American Gadfly, Skye’s first feature film, pivots from environmental issues while remaining solidly in the world of progressive activism. This time, the issues are peace, capitalism, and direct democracy. The documentary focuses on retired Senator Mike Gravel, an anti-war Vietnam-era politician who made his mark in 1971 by reading the Pentagon Papers into the Congressional Record. The story picks up when Gravel, long retired at age 88, finds himself recruited by a cadre of teenagers to run for president in 2020. It’s an underdog story rife with feel-good moments, humor, high stakes, a pure heart, and brainy but flawed heroes. In a word, it feels like fiction.
Skye came to the story early on, capturing footage from nearly the first moments of this unlikely real-life narrative.
KATY YOCOM: In American Gadfly, you chronicled a quixotic 2020 presidential run by former Senator Mike Gravel, an idea brought to him by a group of super-smart teenaged boys who know their way around social media. It’s clear you discovered this story in its very early days. Tell us the story of how you came to make this film.
SKYE WALLIN: I sort of had a jump on the story because I was a “Gravel Teen” way before it was cool. In 2007, when I was 17-18, I became fervently anti-war as I witnessed the tragedy of the Iraq War—hundreds of thousands of civilians killed, millions displaced, thousands of American troops killed, and many, many more wounded (mentally and physically). All for a bipartisan, neo-conservative lie—and probably the greatest foreign policy blunder in American history. When I saw Mike Gravel in the 2007 Democratic primary debates, he was the only person voicing my anger in such an incredible way. Standing up to career, complicit politicians who wouldn’t stop the war. It was insane, frankly. Mike was so far ahead of the rest of the Democratic Party—calling out our obsession with nuclear warfare and how the military industry controls both political parties.

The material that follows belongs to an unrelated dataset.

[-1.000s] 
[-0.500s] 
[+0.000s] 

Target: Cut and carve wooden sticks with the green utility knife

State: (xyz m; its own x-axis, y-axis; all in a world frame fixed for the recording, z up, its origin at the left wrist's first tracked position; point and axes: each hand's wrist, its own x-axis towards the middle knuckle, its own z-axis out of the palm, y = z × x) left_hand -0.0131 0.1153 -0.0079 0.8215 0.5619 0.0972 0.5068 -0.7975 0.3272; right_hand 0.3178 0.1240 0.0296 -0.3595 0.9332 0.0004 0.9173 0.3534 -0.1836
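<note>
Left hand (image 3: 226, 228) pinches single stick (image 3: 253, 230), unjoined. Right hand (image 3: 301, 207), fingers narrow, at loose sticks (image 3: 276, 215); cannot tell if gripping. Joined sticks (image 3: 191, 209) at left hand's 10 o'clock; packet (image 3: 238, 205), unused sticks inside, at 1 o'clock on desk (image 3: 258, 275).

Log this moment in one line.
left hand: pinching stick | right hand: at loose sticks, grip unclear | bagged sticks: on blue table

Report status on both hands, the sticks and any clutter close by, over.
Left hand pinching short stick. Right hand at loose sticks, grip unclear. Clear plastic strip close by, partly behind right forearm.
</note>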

Not only that, Mike was also so far ahead on so many progressive issues that have only recently become popular. He was talking about the Green New Deal, gay marriage, abolishing the drug war, and direct democracy way early on. After seeing him in the debates, I learned that Mike had a rich and incredible legacy. As a senator, he filibustered the Vietnam draft into oblivion, he was the only politician to help Daniel Ellsberg and put the Pentagon Papers into the public record. Indeed, it is the fiftieth anniversary of his reading of the Pentagon Papers, under threat of prosecution and expulsion from the Senate.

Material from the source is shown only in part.